Copy exactly the stretch of data below from the line with "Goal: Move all" through the line with "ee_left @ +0", including both of those lines.

====

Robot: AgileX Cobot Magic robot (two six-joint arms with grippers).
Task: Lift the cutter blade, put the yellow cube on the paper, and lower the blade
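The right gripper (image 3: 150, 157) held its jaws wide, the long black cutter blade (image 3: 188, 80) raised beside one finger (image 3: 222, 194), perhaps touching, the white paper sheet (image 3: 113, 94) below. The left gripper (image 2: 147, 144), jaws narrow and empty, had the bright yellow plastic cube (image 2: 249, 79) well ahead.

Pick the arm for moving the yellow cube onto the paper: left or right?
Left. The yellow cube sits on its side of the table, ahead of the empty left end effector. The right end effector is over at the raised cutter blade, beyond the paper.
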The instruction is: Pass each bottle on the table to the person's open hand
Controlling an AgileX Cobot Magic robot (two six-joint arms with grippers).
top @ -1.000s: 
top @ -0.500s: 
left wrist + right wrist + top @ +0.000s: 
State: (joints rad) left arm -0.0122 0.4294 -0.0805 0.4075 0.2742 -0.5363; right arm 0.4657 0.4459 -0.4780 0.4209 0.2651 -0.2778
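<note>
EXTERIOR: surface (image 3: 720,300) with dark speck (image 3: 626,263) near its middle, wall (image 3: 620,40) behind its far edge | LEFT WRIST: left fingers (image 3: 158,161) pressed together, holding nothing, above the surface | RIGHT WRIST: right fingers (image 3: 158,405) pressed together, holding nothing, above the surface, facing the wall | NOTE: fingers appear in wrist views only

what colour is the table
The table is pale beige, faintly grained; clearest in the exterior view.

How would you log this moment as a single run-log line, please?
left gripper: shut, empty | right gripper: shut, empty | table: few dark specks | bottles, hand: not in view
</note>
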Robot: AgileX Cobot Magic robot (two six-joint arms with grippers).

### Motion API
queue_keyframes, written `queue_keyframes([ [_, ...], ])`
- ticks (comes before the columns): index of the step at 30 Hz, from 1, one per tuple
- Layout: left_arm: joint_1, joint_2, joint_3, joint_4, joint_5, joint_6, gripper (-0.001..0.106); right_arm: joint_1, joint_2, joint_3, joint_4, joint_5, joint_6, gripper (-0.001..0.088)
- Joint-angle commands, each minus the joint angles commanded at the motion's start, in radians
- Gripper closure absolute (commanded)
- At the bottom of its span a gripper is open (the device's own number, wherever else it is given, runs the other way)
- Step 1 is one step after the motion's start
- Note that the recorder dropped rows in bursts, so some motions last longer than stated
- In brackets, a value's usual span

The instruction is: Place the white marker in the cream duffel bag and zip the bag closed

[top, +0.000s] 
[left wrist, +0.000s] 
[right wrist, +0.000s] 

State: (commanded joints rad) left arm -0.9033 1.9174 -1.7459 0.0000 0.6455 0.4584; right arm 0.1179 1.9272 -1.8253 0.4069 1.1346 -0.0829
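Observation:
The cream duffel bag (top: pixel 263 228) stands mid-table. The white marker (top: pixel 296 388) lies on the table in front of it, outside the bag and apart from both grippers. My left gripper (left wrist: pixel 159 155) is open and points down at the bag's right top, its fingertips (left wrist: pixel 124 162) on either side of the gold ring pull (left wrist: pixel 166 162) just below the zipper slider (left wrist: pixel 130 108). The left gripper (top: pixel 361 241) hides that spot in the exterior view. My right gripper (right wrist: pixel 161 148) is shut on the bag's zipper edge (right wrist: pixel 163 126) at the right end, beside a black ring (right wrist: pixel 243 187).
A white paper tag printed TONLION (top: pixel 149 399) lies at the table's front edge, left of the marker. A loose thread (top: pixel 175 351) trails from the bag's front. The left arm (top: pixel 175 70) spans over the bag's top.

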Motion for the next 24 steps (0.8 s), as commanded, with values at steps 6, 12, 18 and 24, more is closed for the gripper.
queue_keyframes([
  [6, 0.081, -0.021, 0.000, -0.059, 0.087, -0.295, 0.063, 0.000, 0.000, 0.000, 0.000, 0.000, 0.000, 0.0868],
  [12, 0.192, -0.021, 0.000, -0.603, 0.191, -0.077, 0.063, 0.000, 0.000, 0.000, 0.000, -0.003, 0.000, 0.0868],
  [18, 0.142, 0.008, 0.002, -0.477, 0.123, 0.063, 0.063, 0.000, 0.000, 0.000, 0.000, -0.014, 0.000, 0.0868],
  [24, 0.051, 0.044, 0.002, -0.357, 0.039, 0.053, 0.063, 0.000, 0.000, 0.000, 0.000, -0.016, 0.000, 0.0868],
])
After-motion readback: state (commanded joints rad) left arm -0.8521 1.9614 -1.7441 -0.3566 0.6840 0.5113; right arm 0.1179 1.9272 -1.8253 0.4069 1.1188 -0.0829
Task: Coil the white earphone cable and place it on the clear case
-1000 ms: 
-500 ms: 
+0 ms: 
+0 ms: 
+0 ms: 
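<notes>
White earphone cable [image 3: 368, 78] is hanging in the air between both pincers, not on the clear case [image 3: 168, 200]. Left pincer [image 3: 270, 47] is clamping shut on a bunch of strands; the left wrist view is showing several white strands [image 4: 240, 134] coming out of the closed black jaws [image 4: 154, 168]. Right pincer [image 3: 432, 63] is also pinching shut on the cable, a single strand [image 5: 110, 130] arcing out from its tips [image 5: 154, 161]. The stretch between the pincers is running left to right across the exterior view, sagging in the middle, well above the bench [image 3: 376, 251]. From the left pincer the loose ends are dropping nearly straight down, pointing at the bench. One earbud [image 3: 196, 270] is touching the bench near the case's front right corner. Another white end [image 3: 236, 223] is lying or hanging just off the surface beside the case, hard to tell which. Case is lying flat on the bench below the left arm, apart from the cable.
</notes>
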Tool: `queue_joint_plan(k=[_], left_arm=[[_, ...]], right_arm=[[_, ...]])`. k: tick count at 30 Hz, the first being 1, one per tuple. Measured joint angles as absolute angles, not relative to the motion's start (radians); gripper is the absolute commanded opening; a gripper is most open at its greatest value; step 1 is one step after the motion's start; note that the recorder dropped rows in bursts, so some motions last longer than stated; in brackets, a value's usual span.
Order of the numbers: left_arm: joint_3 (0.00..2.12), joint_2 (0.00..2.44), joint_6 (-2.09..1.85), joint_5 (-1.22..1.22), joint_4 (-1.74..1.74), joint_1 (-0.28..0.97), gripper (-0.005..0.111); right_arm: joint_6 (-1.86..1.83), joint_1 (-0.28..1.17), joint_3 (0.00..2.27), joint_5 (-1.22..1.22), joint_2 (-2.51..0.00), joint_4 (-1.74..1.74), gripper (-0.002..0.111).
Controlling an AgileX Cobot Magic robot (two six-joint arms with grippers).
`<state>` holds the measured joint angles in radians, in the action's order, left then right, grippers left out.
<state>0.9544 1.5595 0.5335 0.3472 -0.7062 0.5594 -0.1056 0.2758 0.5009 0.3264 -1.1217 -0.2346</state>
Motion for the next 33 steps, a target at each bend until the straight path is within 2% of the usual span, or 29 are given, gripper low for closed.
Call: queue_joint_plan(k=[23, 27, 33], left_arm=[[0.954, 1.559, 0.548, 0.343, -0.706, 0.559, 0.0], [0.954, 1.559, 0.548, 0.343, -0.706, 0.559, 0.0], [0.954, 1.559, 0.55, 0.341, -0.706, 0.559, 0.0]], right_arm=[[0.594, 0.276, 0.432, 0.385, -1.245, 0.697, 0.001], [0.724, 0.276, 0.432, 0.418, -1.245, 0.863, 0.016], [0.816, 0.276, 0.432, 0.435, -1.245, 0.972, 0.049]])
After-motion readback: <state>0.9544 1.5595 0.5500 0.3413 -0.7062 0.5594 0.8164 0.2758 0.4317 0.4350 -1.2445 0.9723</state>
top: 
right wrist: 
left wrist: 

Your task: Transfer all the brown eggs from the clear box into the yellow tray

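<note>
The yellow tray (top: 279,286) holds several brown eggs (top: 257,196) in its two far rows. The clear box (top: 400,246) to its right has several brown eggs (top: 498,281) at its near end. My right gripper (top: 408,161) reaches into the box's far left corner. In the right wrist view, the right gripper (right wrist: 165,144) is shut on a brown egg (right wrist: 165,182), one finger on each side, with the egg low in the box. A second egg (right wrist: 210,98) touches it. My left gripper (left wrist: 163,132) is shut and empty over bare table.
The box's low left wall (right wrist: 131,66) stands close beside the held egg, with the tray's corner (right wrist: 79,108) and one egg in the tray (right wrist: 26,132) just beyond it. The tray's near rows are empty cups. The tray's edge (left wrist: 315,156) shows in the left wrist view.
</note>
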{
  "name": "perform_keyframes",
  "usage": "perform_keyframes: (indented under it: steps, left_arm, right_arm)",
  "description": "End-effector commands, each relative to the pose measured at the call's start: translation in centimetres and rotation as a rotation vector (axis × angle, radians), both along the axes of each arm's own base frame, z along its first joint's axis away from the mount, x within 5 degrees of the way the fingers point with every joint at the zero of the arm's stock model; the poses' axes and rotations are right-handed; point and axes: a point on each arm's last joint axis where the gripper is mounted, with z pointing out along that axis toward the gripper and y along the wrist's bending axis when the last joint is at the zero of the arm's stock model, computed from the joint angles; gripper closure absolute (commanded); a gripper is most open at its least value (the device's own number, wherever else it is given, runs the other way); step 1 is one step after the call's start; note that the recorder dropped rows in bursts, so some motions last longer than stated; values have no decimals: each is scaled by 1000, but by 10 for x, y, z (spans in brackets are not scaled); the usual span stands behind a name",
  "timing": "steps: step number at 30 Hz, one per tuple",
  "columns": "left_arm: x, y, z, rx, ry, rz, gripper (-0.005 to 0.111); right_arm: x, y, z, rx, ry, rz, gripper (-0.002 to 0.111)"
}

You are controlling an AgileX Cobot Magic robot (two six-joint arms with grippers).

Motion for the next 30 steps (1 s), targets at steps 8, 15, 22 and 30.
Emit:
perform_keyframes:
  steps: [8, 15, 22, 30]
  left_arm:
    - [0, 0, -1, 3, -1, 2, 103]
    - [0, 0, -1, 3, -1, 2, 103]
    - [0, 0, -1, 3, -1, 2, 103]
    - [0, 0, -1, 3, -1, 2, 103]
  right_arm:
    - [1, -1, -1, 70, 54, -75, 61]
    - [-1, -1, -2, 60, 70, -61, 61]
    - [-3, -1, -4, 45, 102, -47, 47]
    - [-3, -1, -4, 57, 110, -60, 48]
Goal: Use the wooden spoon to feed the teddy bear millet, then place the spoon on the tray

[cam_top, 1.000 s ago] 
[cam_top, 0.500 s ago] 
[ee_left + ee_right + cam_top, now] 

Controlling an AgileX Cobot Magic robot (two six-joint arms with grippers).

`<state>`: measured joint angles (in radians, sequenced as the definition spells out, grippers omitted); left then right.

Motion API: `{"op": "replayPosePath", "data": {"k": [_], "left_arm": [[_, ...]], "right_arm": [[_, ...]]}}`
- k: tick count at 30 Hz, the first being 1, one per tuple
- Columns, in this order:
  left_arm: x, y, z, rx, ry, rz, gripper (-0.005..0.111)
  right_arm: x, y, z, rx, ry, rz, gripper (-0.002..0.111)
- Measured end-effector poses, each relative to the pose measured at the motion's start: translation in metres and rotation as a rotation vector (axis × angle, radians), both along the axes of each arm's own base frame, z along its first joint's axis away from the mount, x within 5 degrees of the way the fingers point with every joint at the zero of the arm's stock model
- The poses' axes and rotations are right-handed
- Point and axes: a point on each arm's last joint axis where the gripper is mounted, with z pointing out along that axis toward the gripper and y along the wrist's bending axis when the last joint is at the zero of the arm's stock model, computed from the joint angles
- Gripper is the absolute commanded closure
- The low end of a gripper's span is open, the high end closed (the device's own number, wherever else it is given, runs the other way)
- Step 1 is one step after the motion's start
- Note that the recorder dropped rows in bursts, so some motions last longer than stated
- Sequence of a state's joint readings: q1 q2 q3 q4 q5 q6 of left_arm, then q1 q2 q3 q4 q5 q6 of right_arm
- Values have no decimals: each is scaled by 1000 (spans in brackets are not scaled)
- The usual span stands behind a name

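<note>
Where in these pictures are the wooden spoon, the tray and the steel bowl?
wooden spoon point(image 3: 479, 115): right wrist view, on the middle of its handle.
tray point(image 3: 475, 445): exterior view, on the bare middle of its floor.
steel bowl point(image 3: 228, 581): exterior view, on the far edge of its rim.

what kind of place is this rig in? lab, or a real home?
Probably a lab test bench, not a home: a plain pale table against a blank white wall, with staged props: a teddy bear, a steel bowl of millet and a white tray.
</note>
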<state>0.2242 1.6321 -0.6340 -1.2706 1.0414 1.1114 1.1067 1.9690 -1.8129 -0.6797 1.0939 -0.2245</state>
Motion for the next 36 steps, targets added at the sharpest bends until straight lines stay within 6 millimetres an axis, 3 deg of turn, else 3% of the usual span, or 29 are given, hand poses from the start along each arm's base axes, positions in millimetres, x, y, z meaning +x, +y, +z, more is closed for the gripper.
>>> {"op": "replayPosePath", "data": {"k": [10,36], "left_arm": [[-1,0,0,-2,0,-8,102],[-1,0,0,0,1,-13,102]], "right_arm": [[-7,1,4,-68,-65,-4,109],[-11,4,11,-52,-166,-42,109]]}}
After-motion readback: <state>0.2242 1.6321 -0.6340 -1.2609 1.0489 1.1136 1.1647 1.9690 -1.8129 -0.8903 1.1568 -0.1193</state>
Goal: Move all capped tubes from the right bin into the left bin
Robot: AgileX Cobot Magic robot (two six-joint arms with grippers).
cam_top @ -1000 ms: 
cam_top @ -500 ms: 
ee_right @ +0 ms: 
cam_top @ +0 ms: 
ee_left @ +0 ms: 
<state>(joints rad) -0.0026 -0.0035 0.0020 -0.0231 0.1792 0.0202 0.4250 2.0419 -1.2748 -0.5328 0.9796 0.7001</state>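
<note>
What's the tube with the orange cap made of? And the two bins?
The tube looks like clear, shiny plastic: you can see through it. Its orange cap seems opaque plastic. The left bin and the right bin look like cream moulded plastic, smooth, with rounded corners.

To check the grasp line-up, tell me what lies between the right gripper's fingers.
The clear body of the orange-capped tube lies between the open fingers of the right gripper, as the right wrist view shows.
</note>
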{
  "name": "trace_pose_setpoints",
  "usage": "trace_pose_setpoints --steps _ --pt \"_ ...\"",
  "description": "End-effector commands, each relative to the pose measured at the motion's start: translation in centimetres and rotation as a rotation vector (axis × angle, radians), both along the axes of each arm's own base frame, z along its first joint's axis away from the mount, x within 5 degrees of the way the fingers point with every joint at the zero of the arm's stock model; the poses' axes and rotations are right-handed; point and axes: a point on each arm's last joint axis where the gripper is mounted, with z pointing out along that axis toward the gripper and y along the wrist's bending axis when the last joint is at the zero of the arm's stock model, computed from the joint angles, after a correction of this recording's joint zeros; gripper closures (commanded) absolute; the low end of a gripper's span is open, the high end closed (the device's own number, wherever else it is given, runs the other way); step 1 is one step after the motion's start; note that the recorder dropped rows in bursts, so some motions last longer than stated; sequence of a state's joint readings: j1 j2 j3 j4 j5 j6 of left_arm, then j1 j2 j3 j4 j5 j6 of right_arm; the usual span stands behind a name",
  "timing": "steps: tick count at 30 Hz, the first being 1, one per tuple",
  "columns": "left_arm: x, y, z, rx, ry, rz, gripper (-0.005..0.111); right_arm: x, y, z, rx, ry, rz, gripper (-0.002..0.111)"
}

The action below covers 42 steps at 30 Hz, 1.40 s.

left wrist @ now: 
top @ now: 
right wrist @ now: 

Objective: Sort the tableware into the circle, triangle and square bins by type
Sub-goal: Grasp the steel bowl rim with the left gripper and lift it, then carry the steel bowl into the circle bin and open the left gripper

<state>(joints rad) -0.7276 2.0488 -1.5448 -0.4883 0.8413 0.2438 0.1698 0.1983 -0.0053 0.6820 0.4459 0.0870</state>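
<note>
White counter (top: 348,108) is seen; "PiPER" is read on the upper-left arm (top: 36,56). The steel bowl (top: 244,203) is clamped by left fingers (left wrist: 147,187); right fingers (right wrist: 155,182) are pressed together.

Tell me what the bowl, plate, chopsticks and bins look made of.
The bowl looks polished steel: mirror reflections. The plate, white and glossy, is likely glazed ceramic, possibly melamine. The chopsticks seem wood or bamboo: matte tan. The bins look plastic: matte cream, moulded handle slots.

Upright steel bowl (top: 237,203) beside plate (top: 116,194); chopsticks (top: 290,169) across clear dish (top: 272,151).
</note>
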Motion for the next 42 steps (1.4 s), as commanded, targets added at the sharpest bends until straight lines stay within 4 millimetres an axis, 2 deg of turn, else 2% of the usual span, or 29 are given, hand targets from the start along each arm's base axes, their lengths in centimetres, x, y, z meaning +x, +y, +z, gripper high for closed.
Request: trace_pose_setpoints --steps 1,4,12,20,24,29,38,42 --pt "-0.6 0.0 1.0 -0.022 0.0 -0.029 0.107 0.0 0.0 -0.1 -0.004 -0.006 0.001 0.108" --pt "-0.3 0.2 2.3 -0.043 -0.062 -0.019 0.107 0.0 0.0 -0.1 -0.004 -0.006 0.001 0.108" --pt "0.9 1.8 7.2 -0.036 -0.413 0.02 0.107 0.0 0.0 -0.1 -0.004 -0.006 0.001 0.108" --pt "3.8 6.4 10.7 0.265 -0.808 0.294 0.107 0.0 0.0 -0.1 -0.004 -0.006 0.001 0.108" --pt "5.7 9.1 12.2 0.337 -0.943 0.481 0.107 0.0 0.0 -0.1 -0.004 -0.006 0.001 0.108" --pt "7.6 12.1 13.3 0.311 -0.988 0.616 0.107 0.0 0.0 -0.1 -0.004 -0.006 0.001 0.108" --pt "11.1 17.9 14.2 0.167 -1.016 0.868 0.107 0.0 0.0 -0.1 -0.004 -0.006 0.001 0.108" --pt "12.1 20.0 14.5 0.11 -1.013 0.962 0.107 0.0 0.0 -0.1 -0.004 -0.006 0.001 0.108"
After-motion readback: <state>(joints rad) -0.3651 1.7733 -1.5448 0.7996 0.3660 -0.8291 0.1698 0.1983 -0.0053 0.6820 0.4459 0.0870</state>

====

[Solution for this exercise]
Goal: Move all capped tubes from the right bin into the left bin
Robot: AgileX Cobot Magic robot (two six-joint arms with grippers).
cam_top @ -1000 ms: 
cam_top @ -500 ms: 
ee_right @ +0 ms: 
cam_top @ +0 ms: 
ee_left @ +0 ms: 

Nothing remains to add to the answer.